PROBLEM TO WORK ON:
Your answer should be the lines below from the one holding "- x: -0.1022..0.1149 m" through the one holding "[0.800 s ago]", copied exactly and with nothing else.

BEGIN

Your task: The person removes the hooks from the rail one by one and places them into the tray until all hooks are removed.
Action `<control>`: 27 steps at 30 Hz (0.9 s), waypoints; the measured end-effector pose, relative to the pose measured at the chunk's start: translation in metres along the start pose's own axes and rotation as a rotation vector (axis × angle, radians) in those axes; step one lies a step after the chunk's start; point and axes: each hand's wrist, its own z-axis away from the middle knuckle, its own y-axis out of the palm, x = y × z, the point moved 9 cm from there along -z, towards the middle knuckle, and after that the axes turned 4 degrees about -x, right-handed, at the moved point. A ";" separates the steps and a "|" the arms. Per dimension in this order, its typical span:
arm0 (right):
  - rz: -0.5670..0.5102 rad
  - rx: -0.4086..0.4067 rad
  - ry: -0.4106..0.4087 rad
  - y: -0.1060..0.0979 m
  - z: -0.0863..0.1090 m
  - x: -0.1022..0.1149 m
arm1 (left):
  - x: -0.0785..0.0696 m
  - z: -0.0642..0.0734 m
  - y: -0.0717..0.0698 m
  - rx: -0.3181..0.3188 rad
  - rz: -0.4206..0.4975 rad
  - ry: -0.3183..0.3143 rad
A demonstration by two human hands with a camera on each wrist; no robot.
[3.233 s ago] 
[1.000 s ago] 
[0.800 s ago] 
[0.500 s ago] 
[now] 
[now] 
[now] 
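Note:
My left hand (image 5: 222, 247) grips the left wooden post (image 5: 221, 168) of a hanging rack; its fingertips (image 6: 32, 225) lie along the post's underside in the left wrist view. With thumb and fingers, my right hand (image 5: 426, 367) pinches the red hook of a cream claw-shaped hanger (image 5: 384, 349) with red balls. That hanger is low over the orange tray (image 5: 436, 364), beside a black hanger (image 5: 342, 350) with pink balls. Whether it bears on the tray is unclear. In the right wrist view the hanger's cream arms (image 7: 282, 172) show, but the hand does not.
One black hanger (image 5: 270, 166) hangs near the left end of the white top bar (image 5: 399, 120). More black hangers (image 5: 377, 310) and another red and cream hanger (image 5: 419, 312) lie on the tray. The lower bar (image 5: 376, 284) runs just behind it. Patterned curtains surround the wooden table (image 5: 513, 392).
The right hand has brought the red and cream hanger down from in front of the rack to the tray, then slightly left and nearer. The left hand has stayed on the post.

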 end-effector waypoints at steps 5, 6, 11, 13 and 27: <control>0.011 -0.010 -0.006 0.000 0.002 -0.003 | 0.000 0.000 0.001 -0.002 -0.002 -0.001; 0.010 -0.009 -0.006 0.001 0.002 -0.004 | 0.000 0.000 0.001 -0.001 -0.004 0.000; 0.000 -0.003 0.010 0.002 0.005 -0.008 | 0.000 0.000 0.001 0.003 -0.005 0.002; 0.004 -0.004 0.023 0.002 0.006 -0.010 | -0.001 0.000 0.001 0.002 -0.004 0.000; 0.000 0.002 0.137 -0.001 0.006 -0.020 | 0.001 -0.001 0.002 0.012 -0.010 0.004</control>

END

RESULT:
  - x: -0.1022..0.1149 m
arm1 (left):
  - x: -0.0785..0.0696 m
  - z: -0.0642..0.0734 m
  - y: -0.0717..0.0698 m
  - rx: -0.3181..0.3188 rad
  - rz: -0.4206..0.4975 rad
  - ry: -0.3183..0.3143 rad
A demonstration by two human hands with a camera on each wrist; no robot.
[3.233 s ago] 
[1.000 s ago] 
[0.800 s ago] 

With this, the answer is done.